Once you have located the line containing "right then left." in the material below, return it exactly along with each line after it through the line containing "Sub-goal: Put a".

### INFORMATION SUPPLIED
______________________________
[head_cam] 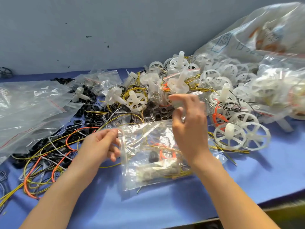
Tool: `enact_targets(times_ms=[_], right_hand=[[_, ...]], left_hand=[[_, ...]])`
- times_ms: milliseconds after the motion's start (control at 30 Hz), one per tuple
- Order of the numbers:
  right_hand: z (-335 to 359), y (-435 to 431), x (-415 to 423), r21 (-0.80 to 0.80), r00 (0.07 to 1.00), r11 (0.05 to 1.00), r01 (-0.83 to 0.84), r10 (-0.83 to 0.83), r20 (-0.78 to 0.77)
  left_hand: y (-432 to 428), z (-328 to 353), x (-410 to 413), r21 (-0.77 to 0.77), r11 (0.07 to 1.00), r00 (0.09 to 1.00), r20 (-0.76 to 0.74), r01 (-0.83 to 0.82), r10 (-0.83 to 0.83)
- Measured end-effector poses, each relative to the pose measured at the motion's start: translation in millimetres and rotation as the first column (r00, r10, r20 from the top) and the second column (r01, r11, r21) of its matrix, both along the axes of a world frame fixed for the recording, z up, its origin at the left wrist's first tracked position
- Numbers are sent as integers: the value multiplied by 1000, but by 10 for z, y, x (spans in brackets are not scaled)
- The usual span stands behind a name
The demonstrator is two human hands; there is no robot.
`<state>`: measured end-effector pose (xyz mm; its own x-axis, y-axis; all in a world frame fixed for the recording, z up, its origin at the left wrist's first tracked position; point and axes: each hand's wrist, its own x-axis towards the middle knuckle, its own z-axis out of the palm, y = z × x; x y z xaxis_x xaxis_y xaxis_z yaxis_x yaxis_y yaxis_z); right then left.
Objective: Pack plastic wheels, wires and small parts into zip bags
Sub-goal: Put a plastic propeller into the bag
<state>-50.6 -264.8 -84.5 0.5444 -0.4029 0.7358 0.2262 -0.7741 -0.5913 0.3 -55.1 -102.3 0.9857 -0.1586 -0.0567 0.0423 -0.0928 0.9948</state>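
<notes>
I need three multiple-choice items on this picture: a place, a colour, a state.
1. Where lies the big pile of white spoked plastic wheels? A) right of the table B) left of the table C) on the floor
2. Which colour has the table cover? A) green B) blue C) red
3. What does the left hand do? A) lies flat B) pinches the clear zip bag by its edge C) holds a wheel
Key: 1 A, they heap on the right; 2 B, bare cloth shows blue; 3 B, fingers curl on the bag's edge.

Clear zip bag (148,176) lying centre, holding wires (166,153), black part (153,157) (contents blurred); white spoked wheels (229,138) heaped right; loose wires (41,162), black rings (92,113) left.
</notes>
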Motion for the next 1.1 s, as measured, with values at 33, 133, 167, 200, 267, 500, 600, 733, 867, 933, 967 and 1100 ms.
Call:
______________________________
### RESPONSE AREA
`<state>`: measured end-effector pose (xyz mm; its own x-axis, y-axis; all in a world frame fixed for the recording, z up, its origin at the left wrist's first tracked position; point and axes: each hand's wrist, its own x-axis towards the middle knuckle, its own z-axis out of the palm, y = z × x; x y z xaxis_x xaxis_y xaxis_z yaxis_x yaxis_y yaxis_z); right then left.
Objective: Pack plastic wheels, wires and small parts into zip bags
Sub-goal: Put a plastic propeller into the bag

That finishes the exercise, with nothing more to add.